3. Further cultivate learning by inviting speakers and offering thoughtful, open discussions where employees have the opportunity to learn, understand, and grow together.
4. Encourage activism and take progressive measures, such as allowing time off for protests, voting, and volunteering if feasible.
It’s important to note that leadership engagement is crucial to the success of this endeavor. This means visible participation from the executive and management teams and completing inclusion and diversity workshops to help them confidently spearhead effective change. Support from the company and leadership as a whole is vital to any authentic cultural change initiative you implement within your company.
4. Support companies owned by minorities and organizations dedicated to driving social change
Strengthening society and making a true impact regarding social justice and the fight for equality starts with supporting those who need it most. Take the time to show and encourage support for your fellow minority business owners and leaders during these challenging times.
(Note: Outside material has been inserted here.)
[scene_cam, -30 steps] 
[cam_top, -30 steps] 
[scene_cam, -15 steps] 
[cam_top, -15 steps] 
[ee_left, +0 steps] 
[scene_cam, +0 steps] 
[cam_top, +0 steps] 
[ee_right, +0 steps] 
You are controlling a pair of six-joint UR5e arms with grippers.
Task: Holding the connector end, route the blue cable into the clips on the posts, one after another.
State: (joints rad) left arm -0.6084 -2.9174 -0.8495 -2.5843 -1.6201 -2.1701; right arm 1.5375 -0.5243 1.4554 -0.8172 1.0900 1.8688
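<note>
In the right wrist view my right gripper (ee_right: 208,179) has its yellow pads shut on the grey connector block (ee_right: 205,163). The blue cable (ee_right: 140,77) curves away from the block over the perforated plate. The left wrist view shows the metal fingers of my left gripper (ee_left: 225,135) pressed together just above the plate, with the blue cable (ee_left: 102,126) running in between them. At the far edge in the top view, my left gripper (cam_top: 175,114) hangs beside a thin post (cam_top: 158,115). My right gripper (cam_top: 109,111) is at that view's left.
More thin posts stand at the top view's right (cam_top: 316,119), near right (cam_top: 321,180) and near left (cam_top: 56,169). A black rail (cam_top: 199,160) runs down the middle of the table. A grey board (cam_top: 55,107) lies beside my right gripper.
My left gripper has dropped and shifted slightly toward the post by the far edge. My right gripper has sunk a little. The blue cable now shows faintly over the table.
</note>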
For example, many companies have come together in support of solidarity in the face of injustice by participating in the 15% pledge, which calls on retailers to dedicate at least 15% of their products to Black-owned businesses to align with the makeup of the U.S. population.
However, not every business is structured in a way that makes this particular endeavor feasible. But that doesn’t mean that you can’t make a difference in other ways. Every business can make a more conscientious effort to redirect its existing budget towards minority-owned businesses and freelancers. The first step in initiating change involves reviewing your existing partnerships. There are numerous directories available, such as the Official Black Wallstreet and Support Your Ladies’ Black Women-Owned Businesses, that provide a range of useful information, materials, and services to support your efforts.
You can also make a difference by taking the time—and funds if available—to support and encourage support for organizations whose primary purpose is driving social change. These organizations are well-equipped to drive change in the most effective and efficient manner, so you can be confident that your financial donations or volunteer hours will be maximized. In addition to your local social equality organizations, consider supporting:
Many companies are taking the time to create a page dedicated to educating the public and their employees about ways in which they can further educate themselves on issues of social justice or directly take action to drive it.
Clothing retailer Dolls Kill is another company that recently came under fire for insensitivity. While the public apology left many feeling unfulfilled, the company did take the initiative to create an in-depth page in support of the Black Lives Matter movement listing important information on resources, organizations to donate to, materials to consume, and voting schedules by state. While we definitely don’t endorse a reactive approach, we do recommend taking the time to proactively show your support in a genuine and meaningful way.
If the recent tragic events have taught us anything, it’s that we all need to come together as one to help make a palpable impact on society. Action isn’t just reserved for Fortune 500 companies with bottomless pockets. Each SMB can also act as a local social driver. In fact, proximity to employees is a massive advantage that small businesses have over large corporations. Individuals are more likely to consider or be influenced by the beliefs of people who surround them on a daily basis.
End this day with a pledge to make a difference. In the words of the great Dalai Lama, “It is not enough to be compassionate. You must act.”